In theater, we cannot undervalue the importance of the stage and set design.  There is a level of abstraction involved which may be both confining or freeing.  Though any stage space necessarily cannot match the scope and grandeur of the vistas available to a filmmaker, a set designer can utilize this abstraction to convey mood and atmosphere in a way which may be jarring or unexpected in a film or TV show.  Expressionistic or representative set pieces are not usually regarded as strange, as the audience understands they’re watching a story unfold in a strictly limited space.

Also characteristic of a live theater experience is the fact that the audience will most often be arriving and observing the stage space for some time before the performance begins.  This time can be capitalized upon by a show’s creators.  Let us pause for a moment to define some terms I just made up:

Hard Open – This shall describe a production where a curtain is down before the show starts, hiding the stage from the audience until such time as the show director decides it should be lifted.  Thus, the audience’s initial exposure to the stage is abrupt, immediate, and sudden.

Soft Open – By contrast, a soft open would be a situation where the stage is visible, either in full or in part, to the audience before the start of the show.  This gives them something to look at in the downtime before the performance, sure, but also gives them time to explore the setting and become however immersed in the atmosphere as they may.

Batman Live goes with the soft open, with a long narrow stage stretching into the arena away from a huge animated backdrop.  Before the show, a dozen or so miniature buildings in the Gotham art deco style populate a grid of streets, and the backdrop shows an imposing skyline.  There are even a few police blimps hovering around, an element which instantly makes me think of Batman: The Animated Series.  The show starts with the murder of Bruce Wayne’s parents following a screening of a Zorro film, their having been mugged on the street right after.  It’s almost de rigueur to include this event in any Batman story.  Most people know the hook already, so while its inclusion for completeness’ sake is appreciated, I wonder how many people really need it in order to buy into Batman’s motivations.

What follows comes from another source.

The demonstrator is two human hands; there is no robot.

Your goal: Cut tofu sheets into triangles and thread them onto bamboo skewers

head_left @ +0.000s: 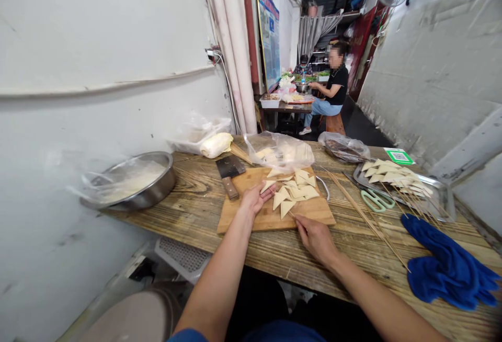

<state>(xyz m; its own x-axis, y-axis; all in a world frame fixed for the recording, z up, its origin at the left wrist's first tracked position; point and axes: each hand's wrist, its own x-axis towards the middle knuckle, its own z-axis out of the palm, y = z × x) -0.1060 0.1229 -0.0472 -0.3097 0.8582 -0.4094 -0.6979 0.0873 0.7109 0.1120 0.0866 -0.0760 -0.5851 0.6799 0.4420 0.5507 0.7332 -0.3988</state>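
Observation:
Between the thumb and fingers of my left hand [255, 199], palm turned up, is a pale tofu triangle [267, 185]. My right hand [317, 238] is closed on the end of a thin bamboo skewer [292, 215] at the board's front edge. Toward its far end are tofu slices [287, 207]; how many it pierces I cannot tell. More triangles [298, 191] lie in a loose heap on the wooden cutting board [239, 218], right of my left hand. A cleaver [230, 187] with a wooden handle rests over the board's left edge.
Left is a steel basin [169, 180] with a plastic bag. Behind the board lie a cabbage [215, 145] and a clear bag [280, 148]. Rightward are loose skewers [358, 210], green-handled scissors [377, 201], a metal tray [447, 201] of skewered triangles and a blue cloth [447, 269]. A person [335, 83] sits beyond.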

Time passes, the stage is cleared, and we go next to Haly’s Circus.  Bruce Wayne is hosting the event in some capacity, and Commissioner Gordon is there too, though he remarks that he hates clowns (foreshadowing much?).  A young Dick Grayson, son if a family of acrobats, runs into them both and is thrilled to have a chance encounter with Bruce.  Sure, we can buy that.  Bruce Wayne is a guy who doesn’t hide himself away, and it’s not unlikely that Dick wouldn’t have heard of him before or upon arriving in Gotham.  As it turns out, this story is going to focus on Robin’s origins as much as anything, so going this far back for this character is useful.  Not as many people are really clear on Robin’s history, judging by the longstanding popular confusion as to how Batman wound up with a little boy following him around everywhere.

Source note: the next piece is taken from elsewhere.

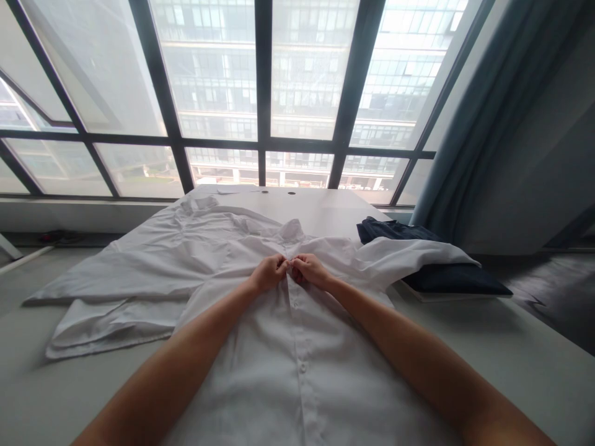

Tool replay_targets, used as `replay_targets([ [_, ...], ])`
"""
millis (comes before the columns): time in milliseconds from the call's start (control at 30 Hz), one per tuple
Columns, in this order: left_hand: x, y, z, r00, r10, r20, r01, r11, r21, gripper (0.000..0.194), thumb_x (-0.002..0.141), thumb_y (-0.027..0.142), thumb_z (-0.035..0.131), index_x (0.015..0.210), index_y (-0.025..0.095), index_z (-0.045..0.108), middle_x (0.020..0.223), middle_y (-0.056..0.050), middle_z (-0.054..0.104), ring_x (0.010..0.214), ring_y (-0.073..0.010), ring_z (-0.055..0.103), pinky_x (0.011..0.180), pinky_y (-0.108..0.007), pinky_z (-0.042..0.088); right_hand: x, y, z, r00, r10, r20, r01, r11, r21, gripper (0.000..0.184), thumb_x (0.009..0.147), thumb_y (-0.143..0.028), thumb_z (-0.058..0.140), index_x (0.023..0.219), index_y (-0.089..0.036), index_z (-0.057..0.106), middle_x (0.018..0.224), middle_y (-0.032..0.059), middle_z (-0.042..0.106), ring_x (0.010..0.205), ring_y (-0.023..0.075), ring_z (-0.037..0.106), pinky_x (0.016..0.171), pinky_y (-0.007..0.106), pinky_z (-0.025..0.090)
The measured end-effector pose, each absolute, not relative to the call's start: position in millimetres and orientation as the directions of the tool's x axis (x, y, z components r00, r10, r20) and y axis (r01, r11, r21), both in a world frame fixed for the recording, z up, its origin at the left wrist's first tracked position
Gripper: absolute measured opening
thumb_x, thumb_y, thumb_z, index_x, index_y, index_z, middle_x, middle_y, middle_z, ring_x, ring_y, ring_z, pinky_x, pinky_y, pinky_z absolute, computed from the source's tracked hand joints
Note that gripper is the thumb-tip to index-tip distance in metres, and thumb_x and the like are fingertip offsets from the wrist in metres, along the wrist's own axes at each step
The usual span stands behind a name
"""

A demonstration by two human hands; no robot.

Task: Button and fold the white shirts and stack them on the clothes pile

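A white button-up shirt [260, 353] lies spread front up, its collar [291, 230] pointing away from me. My left hand [270, 272] is closed on the shirt's front edge, below the collar. Right beside it, my right hand [307, 270] pinches the other side of the same placket. The fingertips of both hands nearly meet, and whatever button may be between them is hidden. Farther down the placket, several small buttons such as this white button [303, 367] run towards me. One sleeve [413, 251] stretches out to the right.
Another white garment [153, 260] lies rumpled on the left of the white table [488, 347]. At the right, dark folded clothes [455, 280] sit partly under the sleeve, with more dark cloth [395, 229] behind. Tall windows stand beyond the table, and a blue-grey curtain [478, 124] hangs at the right.
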State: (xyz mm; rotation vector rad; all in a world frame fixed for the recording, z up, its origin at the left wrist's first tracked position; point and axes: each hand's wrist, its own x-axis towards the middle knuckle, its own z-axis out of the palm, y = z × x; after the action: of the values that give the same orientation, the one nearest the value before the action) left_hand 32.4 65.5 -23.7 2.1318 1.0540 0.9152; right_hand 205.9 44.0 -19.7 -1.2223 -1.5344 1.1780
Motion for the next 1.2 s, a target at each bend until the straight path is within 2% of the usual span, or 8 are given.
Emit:
replay_targets([
  [133, 28, 64, -25, 0.448, 0.827, 0.339, 0.583, -0.558, 0.590, 0.025, 0.094, 0.032, 0.051, 0.086, 0.017, 0.069, 0.074, -0.004, 0.067, 0.069, -0.0185, 0.059, 0.068, -0.026, 0.041, 204, 45, -19, -0.199, 0.980, -0.027, 0.199, 0.013, -0.980, 0.028, 0.083, -0.035, 0.062, 0.062, -0.018, 0.055, 0.051, -0.0014, 0.056, 0.043, 0.0091, 0.049, 0.041, 0.019, 0.038],
  [267, 23, 63, -27, 0.494, 0.789, 0.366, 0.616, -0.614, 0.493, 0.019, 0.090, 0.030, 0.060, 0.094, 0.018, 0.074, 0.097, -0.009, 0.071, 0.091, -0.0237, 0.064, 0.085, -0.030, 0.046, 203, 42, -17, -0.107, 0.992, 0.070, 0.365, 0.105, -0.925, 0.020, 0.083, -0.032, 0.066, 0.071, -0.019, 0.057, 0.050, -0.0031, 0.056, 0.042, 0.0106, 0.050, 0.041, 0.020, 0.036],
  [400, 18, 58, -27, 0.557, 0.752, 0.352, 0.582, -0.656, 0.481, 0.021, 0.086, 0.024, 0.062, 0.098, 0.018, 0.078, 0.097, -0.009, 0.071, 0.094, -0.0238, 0.064, 0.093, -0.032, 0.048, 205, 22, -8, -0.261, 0.935, 0.239, 0.605, 0.352, -0.715, 0.029, 0.081, -0.034, 0.071, 0.062, -0.018, 0.057, 0.049, -0.0031, 0.056, 0.046, 0.0091, 0.047, 0.046, 0.021, 0.031],
  [500, 13, 46, -24, 0.595, 0.731, 0.334, 0.568, -0.677, 0.469, 0.021, 0.081, 0.021, 0.065, 0.097, 0.019, 0.079, 0.101, -0.010, 0.071, 0.097, -0.0245, 0.064, 0.096, -0.033, 0.047, 202, -2, -1, -0.413, 0.882, 0.225, 0.689, 0.464, -0.556, 0.039, 0.079, -0.040, 0.075, 0.052, -0.018, 0.057, 0.045, -0.0031, 0.050, 0.044, 0.0083, 0.040, 0.046, 0.023, 0.025],
  [700, 9, 4, -11, 0.614, 0.729, 0.303, 0.584, -0.678, 0.446, 0.012, 0.074, 0.019, 0.069, 0.081, 0.019, 0.078, 0.096, -0.009, 0.071, 0.091, -0.0241, 0.064, 0.090, -0.031, 0.049, 185, -34, -1, -0.352, 0.934, 0.067, 0.841, 0.347, -0.415, 0.037, 0.069, -0.035, 0.081, 0.045, -0.022, 0.056, 0.042, -0.0007, 0.045, 0.046, 0.0139, 0.045, 0.048, 0.026, 0.029],
  [933, 18, -30, -1, 0.651, 0.737, 0.182, 0.561, -0.628, 0.539, 0.012, 0.071, 0.017, 0.066, 0.060, 0.017, 0.072, 0.058, -0.002, 0.064, 0.053, -0.0147, 0.054, 0.056, -0.025, 0.040, 194, -40, -10, -0.261, 0.963, 0.069, 0.744, 0.246, -0.621, 0.037, 0.063, -0.027, 0.082, 0.040, -0.022, 0.053, 0.034, -0.0011, 0.044, 0.042, 0.0147, 0.051, 0.043, 0.022, 0.037],
  [1100, 24, -32, -1, 0.512, 0.857, -0.055, 0.662, -0.354, 0.661, 0.024, 0.067, 0.019, 0.066, 0.044, 0.017, 0.059, 0.039, 0.000, 0.048, 0.038, -0.0124, 0.042, 0.044, -0.025, 0.028, 198, -43, 1, -0.219, 0.957, -0.192, 0.653, -0.003, -0.758, 0.032, 0.072, -0.022, 0.069, 0.043, -0.019, 0.057, 0.045, 0.0069, 0.061, 0.039, 0.0165, 0.057, 0.037, 0.023, 0.043],
  [1200, 26, -26, 0, 0.480, 0.862, -0.164, 0.664, -0.234, 0.710, 0.024, 0.066, 0.021, 0.068, 0.045, 0.017, 0.057, 0.037, 0.001, 0.044, 0.035, -0.0113, 0.037, 0.041, -0.025, 0.024, 195, -38, 9, -0.176, 0.962, -0.208, 0.573, -0.071, -0.816, 0.028, 0.072, -0.019, 0.068, 0.046, -0.018, 0.057, 0.047, 0.0062, 0.063, 0.041, 0.0159, 0.058, 0.038, 0.023, 0.047],
])
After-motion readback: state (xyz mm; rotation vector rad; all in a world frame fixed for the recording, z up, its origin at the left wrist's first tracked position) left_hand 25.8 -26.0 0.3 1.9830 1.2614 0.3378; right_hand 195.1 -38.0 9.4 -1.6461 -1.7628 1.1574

The yarn is pretty traditional here as well, but with a few minor twists.  Tony Zucco, a local mobster, threatens the safety of the Graysons for protection money, but the mark (either the circus owner or the Graysons themselves, depending on the source) refuses.  That is usually how it goes.  As the evening progresses, the Graysons take the stage to perform their routine (the first actual bit of heavily choreographed acrobatics, and it’s decent), only to have it end in tragedy as the show has been sabotaged in some way.  Usually, and as appears to be the case here, the ropes on their trapezes are cut or tampered with. They fall to their deaths before young Dick’s eyes, echoing Bruce’s trauma and instilling a shared thirst for vengeance against the criminal element.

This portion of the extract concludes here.